PROBLEM DESCRIPTION :: The full listing, from first line to last, should be set down again exactly.

»»

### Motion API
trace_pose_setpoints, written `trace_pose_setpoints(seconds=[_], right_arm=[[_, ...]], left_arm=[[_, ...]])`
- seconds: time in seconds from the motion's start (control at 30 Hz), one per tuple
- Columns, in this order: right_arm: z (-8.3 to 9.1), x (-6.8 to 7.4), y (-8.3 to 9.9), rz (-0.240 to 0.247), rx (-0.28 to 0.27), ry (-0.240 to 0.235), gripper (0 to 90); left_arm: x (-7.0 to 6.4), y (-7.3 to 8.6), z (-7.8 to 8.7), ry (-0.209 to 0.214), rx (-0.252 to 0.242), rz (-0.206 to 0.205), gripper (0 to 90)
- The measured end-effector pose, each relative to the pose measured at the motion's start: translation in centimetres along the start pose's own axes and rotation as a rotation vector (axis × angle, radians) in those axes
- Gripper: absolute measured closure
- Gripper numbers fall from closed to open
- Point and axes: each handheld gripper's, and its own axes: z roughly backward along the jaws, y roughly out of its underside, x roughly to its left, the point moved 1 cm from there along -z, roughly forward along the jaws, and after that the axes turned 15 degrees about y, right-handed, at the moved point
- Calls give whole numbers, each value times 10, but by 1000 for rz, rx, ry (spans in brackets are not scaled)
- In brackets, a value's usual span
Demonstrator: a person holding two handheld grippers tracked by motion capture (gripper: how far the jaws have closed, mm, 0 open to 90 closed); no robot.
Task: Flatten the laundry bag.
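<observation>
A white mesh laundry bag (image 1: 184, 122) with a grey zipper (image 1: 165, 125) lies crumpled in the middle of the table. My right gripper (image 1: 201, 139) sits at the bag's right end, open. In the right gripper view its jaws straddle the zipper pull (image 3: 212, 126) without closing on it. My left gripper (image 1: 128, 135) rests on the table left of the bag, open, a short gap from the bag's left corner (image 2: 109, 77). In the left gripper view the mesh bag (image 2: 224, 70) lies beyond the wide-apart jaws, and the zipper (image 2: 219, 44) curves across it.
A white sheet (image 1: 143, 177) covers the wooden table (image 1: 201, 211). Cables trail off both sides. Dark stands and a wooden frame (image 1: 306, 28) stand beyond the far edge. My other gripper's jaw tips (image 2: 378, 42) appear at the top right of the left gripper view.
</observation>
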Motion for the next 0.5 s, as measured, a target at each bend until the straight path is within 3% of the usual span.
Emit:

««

OUTPUT FOR THIS TASK ::
### Motion API
trace_pose_setpoints, written `trace_pose_setpoints(seconds=[_], right_arm=[[_, ...]], left_arm=[[_, ...]])`
- seconds: time in seconds from the motion's start (control at 30 Hz), one per tuple
- Columns, in this order: right_arm: z (-8.3 to 9.1), x (-6.8 to 7.4), y (-8.3 to 9.9), rz (-0.240 to 0.247), rx (-0.28 to 0.27), ry (-0.240 to 0.235), gripper (0 to 90); left_arm: x (-7.0 to 6.4), y (-7.3 to 8.6), z (-7.8 to 8.7), ry (-0.209 to 0.214), rx (-0.252 to 0.242), rz (-0.206 to 0.205), gripper (0 to 90)
- The measured end-effector pose, each relative to the pose measured at the motion's start: translation in centimetres along the start pose's own axes and rotation as a rotation vector (axis × angle, radians) in those axes
- Gripper: absolute measured closure
- Gripper numbers fall from closed to open
- Point and axes: each handheld gripper's, and its own axes: z roughly backward along the jaws, y roughly out of its underside, x roughly to its left, the point moved 1 cm from there along -z, roughly forward along the jaws, and after that the axes turned 15 degrees about y, right-handed, at the moved point
- Calls give whole numbers, each value times 10, but by 1000 for rz, rx, ry (spans in brackets are not scaled)
- In brackets, a value's usual span
Demonstrator: a person holding two handheld grippers tracked by motion capture (gripper: how far the jaws have closed, mm, 0 open to 90 closed); no robot.
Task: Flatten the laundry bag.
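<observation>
A white mesh laundry bag (image 1: 184, 122) with a grey zipper (image 1: 165, 125) lies crumpled in the middle of the table. My right gripper (image 1: 201, 139) sits at the bag's right end, open. In the right gripper view its jaws straddle the zipper pull (image 3: 212, 126) without closing on it. My left gripper (image 1: 128, 135) rests on the table left of the bag, open, a short gap from the bag's left corner (image 2: 109, 77). In the left gripper view the mesh bag (image 2: 224, 70) lies beyond the wide-apart jaws, and the zipper (image 2: 219, 44) curves across it.
A white sheet (image 1: 143, 177) covers the wooden table (image 1: 201, 211). Cables trail off both sides. Dark stands and a wooden frame (image 1: 306, 28) stand beyond the far edge. My other gripper's jaw tips (image 2: 378, 42) appear at the top right of the left gripper view.
</observation>
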Motion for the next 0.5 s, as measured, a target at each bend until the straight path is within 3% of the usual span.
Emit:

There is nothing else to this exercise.